Our foresters are learning by experiments how to reforest 30,000 acres in a year; ten times as much must be planted annually to cover all the bare acres in a generation. It will be done.

There should be publicity regarding the cold storage of foods, through monthly reports to some Federal authority that would give them to the press, to the end that the people might know to what extent foods were being withdrawn from consumption.

CROP RESULTS.

ADVERSE CLIMATIC CONDITIONS.

EXCEEDING ALL RECORDS.

The climatic conditions of the early part of the growing season of 1911 were adverse to agriculture throughout the country east of the Rocky Mountains in a degree that exceeds all records. The assertion has been made that this country is so large in extent and has such a varied climate, soil, and crops that no nation-wide calamity can befall its farmers from natural causes. An extreme test of the truth of this assertion was made this year.

From early in May until July was well advanced, a period of about 60 days, a series of hot waves of marked severity so early in the summer followed one another in rapid succession over nearly the entire regions of the Mississippi Valley and the Atlantic coast.

Short periods of more moderate weather occurred locally at intervals, giving some relief, but, it is stated by the Weather Bureau, it is probable that during no previous similar period of 60 days has the temperature been so continuously and largely above the average over so extensive a region in the last half century.

Deficient rainfall made this continuous heat effective against crop production.
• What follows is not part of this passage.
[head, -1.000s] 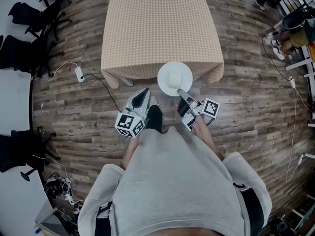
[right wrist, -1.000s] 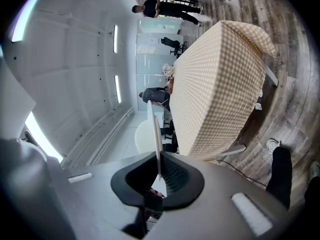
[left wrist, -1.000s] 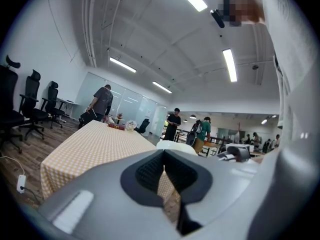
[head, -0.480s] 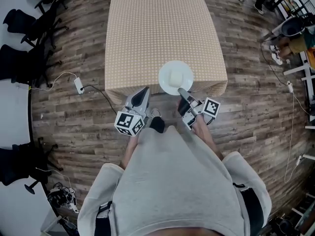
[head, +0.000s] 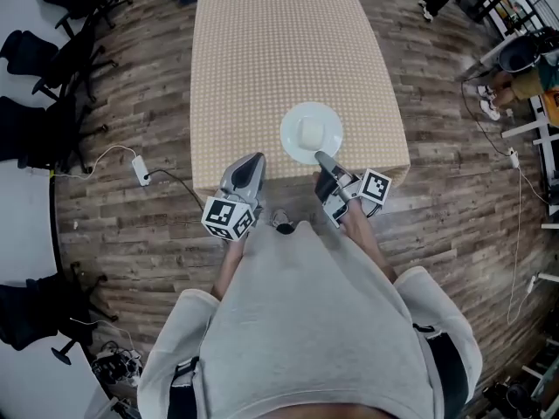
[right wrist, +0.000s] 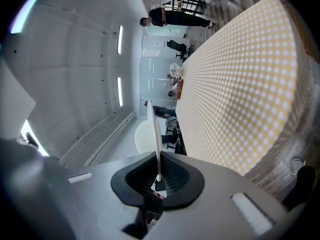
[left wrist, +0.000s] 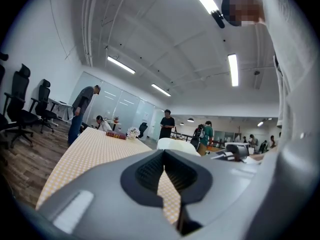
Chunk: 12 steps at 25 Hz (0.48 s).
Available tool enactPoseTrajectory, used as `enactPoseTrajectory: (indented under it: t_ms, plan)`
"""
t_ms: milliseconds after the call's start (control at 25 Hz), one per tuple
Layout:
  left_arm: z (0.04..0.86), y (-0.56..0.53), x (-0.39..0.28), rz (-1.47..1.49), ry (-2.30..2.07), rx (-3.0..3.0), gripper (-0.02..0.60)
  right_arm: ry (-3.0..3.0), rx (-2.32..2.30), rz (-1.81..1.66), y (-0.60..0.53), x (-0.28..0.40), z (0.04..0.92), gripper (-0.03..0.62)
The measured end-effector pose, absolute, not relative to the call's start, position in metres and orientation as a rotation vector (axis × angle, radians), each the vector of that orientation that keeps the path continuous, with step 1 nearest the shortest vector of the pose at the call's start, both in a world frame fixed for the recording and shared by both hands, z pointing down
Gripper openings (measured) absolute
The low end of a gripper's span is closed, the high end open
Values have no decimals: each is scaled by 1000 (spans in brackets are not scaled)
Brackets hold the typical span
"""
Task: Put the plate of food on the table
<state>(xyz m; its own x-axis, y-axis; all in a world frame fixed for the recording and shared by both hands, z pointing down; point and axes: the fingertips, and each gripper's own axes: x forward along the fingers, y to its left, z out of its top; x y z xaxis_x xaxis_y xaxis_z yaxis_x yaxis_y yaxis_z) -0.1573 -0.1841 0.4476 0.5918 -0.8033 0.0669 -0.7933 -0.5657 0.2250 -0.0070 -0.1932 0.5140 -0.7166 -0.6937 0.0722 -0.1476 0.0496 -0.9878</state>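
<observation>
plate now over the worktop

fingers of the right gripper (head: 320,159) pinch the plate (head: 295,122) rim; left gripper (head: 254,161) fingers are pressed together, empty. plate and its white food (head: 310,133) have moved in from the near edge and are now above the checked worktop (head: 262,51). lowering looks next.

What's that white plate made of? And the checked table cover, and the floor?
The plate looks like glazed ceramic or melamine: smooth, white, thin-rimmed. The tablecloth seems woven fabric: matte checks, draping over the edge. The floor looks like wood or wood-look planks, with visible grain.
</observation>
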Motion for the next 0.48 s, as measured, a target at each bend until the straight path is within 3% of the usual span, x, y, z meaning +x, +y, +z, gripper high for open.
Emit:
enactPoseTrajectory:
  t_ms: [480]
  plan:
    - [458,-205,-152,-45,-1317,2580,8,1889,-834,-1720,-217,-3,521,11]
From January to June the rainfall in Minnesota, Iowa, and Missouri was 19.7 per cent below the normal; it was 25.4 per cent below in North Dakota, South Dakota, Nebraska, and Kansas; 27.8 per cent below in New England; 12.4 per cent below in New York, New Jersey, and Pennsylvania. In the South Central States east of the Mississippi River the deficiency of rainfall from January to June was 10.3 per cent; west of that river, 21.6 per cent; and in the Pacific Northwest, 21.2 per cent.